Kyle and Todd had started a game of tag, and dervishes had nothing on them. The dogs, however, settled in the sun on the grass, watching everything as their tongues lolled.
Courtney wandered around the glade, as feeling came back to her bottom and her legs recovered their strength. Meanwhile Dom checked every hoof on every horse, checked their saddle girths and their saddlebags. He only seemed to need to make a few minor adjustments. Meanwhile, when he wasn’t checking them out, the other horses grazed on drying grasses and even a few low bushes.
One thing that penetrated her awareness was how Wyoming was a whole lot dryer than Georgia or the Carolinas. The air held no detectable humidity at all, and somehow the feeling invigorated her. She stretched and turned her face up to the sun, and let go.

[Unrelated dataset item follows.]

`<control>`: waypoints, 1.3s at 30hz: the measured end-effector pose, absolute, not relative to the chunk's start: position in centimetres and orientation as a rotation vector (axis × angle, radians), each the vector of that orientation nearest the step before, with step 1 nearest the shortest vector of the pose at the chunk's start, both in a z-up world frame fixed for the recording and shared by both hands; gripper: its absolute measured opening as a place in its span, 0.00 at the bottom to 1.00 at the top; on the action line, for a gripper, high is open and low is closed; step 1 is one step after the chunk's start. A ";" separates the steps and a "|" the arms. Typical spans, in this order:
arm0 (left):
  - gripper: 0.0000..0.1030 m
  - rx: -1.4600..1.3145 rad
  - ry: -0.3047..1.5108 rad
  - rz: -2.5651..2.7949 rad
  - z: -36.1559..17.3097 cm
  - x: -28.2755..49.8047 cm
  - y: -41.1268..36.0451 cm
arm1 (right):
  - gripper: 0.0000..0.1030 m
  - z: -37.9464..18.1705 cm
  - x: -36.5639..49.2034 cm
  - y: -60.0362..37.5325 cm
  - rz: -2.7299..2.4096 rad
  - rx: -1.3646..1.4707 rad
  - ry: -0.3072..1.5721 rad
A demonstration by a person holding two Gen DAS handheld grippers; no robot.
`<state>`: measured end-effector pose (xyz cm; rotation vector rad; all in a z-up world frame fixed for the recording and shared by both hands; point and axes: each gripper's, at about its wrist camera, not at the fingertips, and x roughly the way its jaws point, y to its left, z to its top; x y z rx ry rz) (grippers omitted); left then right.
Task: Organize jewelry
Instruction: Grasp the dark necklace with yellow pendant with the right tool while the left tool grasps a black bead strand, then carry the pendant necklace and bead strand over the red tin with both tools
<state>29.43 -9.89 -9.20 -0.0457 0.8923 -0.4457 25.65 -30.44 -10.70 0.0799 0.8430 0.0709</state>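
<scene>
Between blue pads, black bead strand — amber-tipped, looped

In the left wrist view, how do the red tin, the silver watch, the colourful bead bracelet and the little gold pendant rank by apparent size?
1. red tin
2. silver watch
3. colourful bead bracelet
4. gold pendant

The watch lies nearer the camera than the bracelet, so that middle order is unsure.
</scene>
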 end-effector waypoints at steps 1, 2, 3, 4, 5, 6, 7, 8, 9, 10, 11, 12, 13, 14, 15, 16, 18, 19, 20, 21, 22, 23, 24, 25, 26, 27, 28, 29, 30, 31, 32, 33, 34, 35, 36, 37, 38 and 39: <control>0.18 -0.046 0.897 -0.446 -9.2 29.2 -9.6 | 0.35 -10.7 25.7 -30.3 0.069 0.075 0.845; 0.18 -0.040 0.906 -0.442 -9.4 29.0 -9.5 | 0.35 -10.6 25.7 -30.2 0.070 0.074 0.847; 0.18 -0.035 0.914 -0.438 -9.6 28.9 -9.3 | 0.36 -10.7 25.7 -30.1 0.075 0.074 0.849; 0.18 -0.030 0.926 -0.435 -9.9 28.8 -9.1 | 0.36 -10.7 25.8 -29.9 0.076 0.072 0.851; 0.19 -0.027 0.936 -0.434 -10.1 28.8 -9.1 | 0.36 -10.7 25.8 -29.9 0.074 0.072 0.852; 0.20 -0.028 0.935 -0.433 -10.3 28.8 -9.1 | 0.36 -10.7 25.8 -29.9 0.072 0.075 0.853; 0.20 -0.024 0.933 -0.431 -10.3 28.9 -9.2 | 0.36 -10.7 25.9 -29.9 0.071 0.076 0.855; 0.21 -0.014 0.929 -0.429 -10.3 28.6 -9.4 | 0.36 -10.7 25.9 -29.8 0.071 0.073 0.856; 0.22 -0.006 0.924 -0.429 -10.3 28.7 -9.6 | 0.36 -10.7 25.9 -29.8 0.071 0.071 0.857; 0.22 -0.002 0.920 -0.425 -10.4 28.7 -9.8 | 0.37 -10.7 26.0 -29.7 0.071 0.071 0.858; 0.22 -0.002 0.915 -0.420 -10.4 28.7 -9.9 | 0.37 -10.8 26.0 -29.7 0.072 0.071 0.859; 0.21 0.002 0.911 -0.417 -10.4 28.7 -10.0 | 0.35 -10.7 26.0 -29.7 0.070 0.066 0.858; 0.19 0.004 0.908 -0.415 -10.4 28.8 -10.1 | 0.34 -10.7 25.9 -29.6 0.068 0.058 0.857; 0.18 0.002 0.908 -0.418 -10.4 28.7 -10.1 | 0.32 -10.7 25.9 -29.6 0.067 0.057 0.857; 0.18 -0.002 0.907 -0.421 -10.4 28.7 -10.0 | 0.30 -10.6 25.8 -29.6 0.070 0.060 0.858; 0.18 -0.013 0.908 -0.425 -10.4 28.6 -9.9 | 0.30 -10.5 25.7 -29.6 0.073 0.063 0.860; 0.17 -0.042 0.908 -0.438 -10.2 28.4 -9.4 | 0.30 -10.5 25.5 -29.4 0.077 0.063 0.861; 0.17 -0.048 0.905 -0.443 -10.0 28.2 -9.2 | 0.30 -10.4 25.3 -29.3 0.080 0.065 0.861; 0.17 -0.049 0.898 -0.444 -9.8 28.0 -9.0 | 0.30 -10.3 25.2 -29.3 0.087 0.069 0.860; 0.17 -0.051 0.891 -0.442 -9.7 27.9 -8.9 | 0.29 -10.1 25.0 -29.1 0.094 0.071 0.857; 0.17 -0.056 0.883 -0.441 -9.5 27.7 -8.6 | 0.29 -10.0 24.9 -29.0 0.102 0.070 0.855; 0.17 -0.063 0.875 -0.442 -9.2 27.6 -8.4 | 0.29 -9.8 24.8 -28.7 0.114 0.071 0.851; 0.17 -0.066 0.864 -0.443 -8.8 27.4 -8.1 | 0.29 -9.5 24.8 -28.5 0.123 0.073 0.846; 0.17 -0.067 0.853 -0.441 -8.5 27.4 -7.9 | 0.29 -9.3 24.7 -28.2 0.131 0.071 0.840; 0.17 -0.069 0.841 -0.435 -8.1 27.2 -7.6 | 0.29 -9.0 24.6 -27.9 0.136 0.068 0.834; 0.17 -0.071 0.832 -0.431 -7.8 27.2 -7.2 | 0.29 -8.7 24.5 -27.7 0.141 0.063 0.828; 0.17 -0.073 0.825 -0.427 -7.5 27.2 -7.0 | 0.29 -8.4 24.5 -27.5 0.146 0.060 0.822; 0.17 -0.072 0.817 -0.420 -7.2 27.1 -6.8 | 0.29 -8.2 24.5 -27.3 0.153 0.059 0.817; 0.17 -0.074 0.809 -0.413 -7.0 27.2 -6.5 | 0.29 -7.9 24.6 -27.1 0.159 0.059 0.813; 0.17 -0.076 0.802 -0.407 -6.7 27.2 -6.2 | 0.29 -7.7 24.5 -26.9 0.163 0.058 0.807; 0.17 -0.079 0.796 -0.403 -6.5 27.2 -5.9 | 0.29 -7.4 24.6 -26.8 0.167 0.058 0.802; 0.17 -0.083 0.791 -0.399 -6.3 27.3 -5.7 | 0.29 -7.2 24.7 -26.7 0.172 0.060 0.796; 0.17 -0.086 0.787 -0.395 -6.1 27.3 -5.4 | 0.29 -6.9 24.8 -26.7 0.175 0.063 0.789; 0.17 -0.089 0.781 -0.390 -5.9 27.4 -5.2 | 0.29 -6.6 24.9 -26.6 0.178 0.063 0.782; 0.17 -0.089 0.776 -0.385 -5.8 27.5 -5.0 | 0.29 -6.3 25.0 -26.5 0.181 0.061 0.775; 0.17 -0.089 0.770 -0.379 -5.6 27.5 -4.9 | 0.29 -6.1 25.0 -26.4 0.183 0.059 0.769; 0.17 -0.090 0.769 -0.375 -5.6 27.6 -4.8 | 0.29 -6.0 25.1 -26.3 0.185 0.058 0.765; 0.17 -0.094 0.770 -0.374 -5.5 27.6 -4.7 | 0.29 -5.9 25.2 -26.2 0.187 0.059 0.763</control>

It didn’t matter that she wore borrowed clothing, didn’t matter that tomorrow or the next day she’d have to continue her investigation or move on. For a few wonderful, marvelous minutes, she neither looked ahead nor looked behind. All that mattered was the present moment.
Another thing she could get addicted to here: no intrusions. No cell phone, no computer, no files to pore over. Nothing could reach her here and that meant for once in her life she could live in the here and now.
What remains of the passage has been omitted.